Moreover, other than the three articles discussed above, Wade does not allege any facts concerning the City's alleged failure to hire, train, or supervise in a manner that is tantamount to deliberate indifference. See Sanchez , 2007 WL 1746190, at *2 (holding that an "allegation that the county did not train and supervise its officers with no specifics is not sufficient" to plead a widespread custom). To survive a motion to dismiss, a plaintiff must allege facts permitting an inference that the City knew of a need to train or supervise but made a deliberate choice not to do so. See Gold , 151 F.3d at 1350. This requires alleging either actual knowledge or multiple similar incidents, which permit an inference of such knowledge and apathy. See Rivas v. Figueroa , No. 11-23195-Civ, 2012 WL 1378161, at *1, 3 (S.D. Fla. Apr. 20, 2012) (Scola, J.) (denying motion to dismiss where the plaintiffs alleged "in great detail, sixteen alleged instances" of officers who engaged in similar conduct and received no disciplinary action); Vasquez v. City of Miami Beach , 895 F. Supp. 2d 1275, 1277–78 (S.D. Fla. 2012) (denying motion to dismiss where the plaintiff alleged facts relating to thirty-eight incidents involving excessive force). In total, Wade argues that the City's need to train and supervise is "obvious" and that the City's failure to do so can be inferred by "an environment where excessive force repeatedly takes place." (ECF No. 19.) However, Wade neither alleges facts regarding the City's training or supervising nor pleads facts permitting an inference of the City's failure to train, supervise, or investigate. For this reason, Wade has not adequately pled a "custom or policy that constituted deliberate indifference[.]" McDowell , 392 F.3d at 1289.

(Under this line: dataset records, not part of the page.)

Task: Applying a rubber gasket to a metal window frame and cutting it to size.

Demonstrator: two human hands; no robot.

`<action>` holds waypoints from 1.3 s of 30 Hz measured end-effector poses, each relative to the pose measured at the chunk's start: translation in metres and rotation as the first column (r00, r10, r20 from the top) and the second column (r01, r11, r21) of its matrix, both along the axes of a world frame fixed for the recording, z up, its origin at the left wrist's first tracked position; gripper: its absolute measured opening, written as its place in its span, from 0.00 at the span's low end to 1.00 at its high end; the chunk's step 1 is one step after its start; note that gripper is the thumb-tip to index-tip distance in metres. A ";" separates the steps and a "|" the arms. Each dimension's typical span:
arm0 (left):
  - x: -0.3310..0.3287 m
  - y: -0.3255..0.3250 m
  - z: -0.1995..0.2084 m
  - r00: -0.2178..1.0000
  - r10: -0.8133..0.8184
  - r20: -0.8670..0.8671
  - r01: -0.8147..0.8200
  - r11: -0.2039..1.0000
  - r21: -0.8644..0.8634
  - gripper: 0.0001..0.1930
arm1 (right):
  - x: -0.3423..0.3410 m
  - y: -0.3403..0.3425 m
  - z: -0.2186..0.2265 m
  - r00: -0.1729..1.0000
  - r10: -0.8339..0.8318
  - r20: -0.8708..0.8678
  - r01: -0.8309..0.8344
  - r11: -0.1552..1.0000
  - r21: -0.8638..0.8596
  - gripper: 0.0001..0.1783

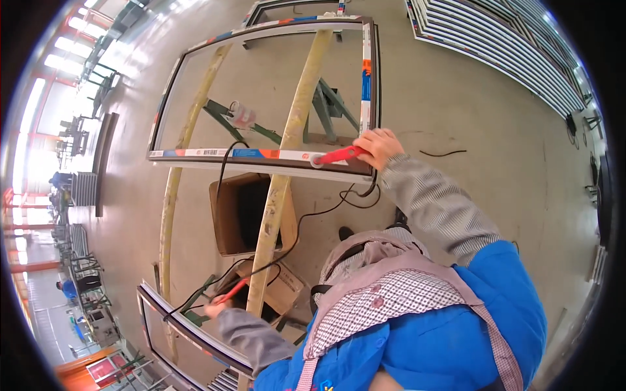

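Note:
My right hand [381,147] is closed around the handle of a red roller tool [340,155]. Its pale round wheel rests at the near rail of a dark rectangular frame [261,154], close to the near right corner. Farther left and lower, my left hand [214,308] is closed on a red-handled tool [236,290] whose working end I cannot make out. A thin black rubber strip [298,228] snakes from that corner past the yellow beam toward my left hand. Another stretch of it hangs over the near rail.
Two yellow beams [268,221] support the frame, above green trestles [323,111]. Open cardboard boxes [225,221] stand below. A second frame [195,339] lies at lower left. Many stacked profiles [495,52] fill the far right. A loose black strip [443,154] lies on the floor.

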State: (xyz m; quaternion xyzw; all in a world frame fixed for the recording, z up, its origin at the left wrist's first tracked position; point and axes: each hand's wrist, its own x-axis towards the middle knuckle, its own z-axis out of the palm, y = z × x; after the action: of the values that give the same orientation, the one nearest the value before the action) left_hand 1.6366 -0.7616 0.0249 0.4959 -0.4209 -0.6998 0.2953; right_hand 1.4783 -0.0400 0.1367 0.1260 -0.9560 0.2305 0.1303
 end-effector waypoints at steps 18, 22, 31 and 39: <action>-0.112 0.534 0.068 0.341 -0.891 -0.300 0.937 0.295 0.189 0.18 | 0.139 -0.090 -0.052 0.698 0.241 0.675 0.455 0.579 -0.677 0.21; -0.104 0.557 0.024 0.093 -0.988 -0.127 0.983 0.071 0.169 0.20 | 0.175 -0.077 -0.066 0.604 -0.190 0.774 0.754 0.450 -0.478 0.18; -0.134 0.578 -0.033 -0.580 -0.814 -0.034 0.815 -0.578 -0.048 0.16 | 0.174 -0.085 -0.039 0.435 0.408 0.803 0.891 -0.327 -0.316 0.34; -0.113 0.578 -0.042 -0.318 -0.948 -0.020 0.934 -0.317 0.162 0.10 | 0.141 -0.105 -0.036 0.439 0.474 0.763 0.862 -0.462 -0.209 0.37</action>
State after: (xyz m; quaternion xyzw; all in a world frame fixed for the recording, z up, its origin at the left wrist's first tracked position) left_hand 1.5233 -0.1835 -0.0172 0.0061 -0.6250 -0.6393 -0.4478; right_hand 1.6188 -0.1451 0.1009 -0.4688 -0.2016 0.8387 -0.1899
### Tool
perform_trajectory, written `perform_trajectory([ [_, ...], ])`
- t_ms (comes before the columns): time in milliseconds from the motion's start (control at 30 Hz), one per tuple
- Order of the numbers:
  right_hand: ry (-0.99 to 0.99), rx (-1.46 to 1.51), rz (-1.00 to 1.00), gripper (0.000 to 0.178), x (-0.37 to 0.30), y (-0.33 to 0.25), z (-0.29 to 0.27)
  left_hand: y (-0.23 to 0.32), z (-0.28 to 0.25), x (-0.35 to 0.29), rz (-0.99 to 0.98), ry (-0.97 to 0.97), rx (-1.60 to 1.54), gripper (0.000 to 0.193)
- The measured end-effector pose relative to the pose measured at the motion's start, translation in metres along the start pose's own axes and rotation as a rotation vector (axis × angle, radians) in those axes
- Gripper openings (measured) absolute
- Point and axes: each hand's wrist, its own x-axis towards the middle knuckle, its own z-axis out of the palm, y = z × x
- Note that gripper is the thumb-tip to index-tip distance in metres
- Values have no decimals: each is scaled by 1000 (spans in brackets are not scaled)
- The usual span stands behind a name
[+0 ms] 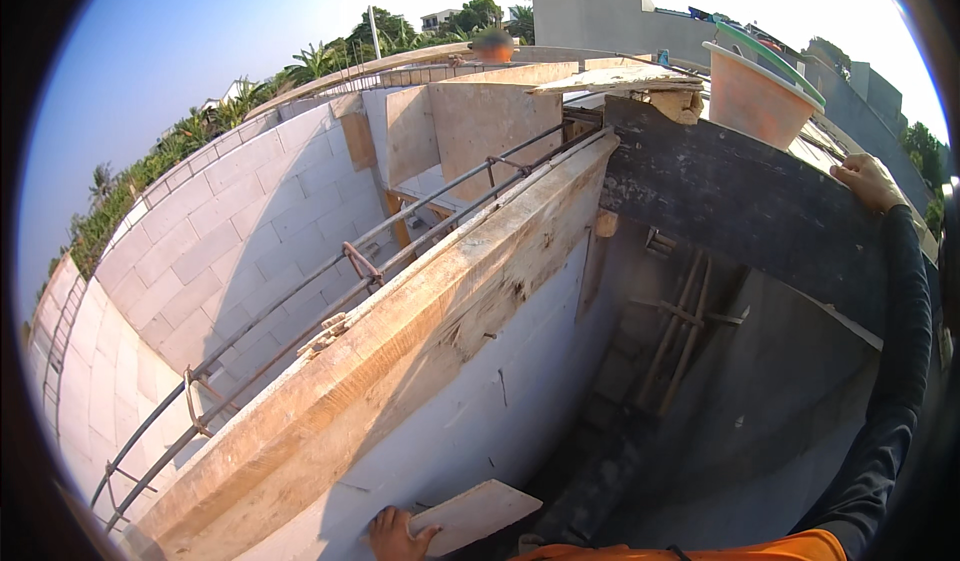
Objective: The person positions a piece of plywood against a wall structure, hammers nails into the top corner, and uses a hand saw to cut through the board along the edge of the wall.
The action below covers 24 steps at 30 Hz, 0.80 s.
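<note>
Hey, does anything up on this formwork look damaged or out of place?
Yes: the pale plank at the corner, by the end of the dark board, looks ragged and splintered. Also, what look like loose wood scraps sit along the long beam's top edge.

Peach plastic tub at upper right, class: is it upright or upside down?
Upright: the peach plastic tub is widest at its top and narrows downward. Its contents cannot be seen.

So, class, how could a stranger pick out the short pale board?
Find the long timber beam running diagonally across the picture. At the bottom edge is the left hand; just right of it shows the short pale board, far stubbier than the beam.
</note>
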Motion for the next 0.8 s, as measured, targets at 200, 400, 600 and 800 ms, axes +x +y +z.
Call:
perform_trajectory([
  [200,-9,103,13,32,57,81,25,7,-10,3,12,16,11,58],
  [400,-92,312,131,22,74,106,9,7,-9,3,-13,-15,-12,57],
  [600,21,159,113,30,31,107,-45,2,-5,5,-9,-113,-10,59],
  [800,452,365,110,34,-45,82,-25,-6,6,-5,34,28,4,63],
])
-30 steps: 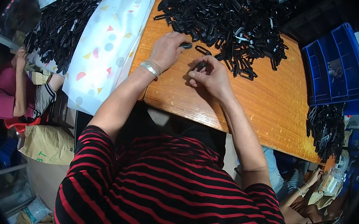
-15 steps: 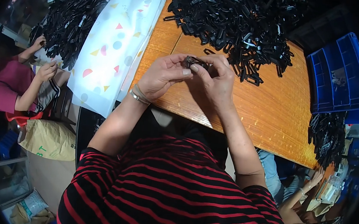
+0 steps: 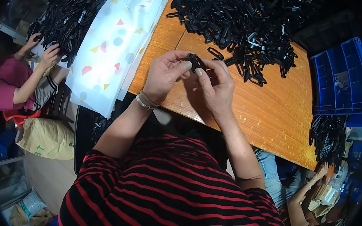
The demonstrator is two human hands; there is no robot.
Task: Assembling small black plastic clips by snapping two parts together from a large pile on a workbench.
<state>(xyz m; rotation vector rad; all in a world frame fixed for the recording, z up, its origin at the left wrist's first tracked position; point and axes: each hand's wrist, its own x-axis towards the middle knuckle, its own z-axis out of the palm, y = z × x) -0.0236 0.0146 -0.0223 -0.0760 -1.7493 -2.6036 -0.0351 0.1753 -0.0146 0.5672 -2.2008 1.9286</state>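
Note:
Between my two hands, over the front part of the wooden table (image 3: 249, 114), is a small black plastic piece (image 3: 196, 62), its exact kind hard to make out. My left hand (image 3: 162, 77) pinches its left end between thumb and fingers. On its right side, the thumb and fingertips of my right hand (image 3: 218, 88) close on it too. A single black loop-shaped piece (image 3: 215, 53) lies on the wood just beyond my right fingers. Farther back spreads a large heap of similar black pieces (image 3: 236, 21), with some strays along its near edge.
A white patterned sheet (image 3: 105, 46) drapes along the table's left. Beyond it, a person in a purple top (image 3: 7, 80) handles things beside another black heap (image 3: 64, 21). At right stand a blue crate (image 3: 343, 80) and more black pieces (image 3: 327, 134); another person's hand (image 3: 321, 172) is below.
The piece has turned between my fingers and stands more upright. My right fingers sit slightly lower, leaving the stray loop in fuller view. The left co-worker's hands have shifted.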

Furthermore, Wade has not identified any City official or policymaker who "openly or tacitly approved of the alleged actions of the police officers[.]" Sanchez , 2007 WL 1746190, at *3.
4. Conclusion
For the reasons stated above, the Court grants the City's motion to dismiss Count III of the complaint (ECF No. 18 ). Moreover, while Wade requested leave to amend if the Court granted the motion to dismiss (ECF No. 19 at 8), such request is improper and denied. See Mandala v. Tire Stickers, LLC , 829 F. App'x 896, 902–03 (11th Cir. 2020) ; see also Newton v. Duke Energy Florida, LLC , 895 F.3d 1270, 1277 (11th Cir. 2018) ("[W]here a request for leave to file an amended complaint simply is imbedded within an opposition memorandum, the issue has not been raised properly.").
Done and ordered in Miami, Florida, on October 5, 2021.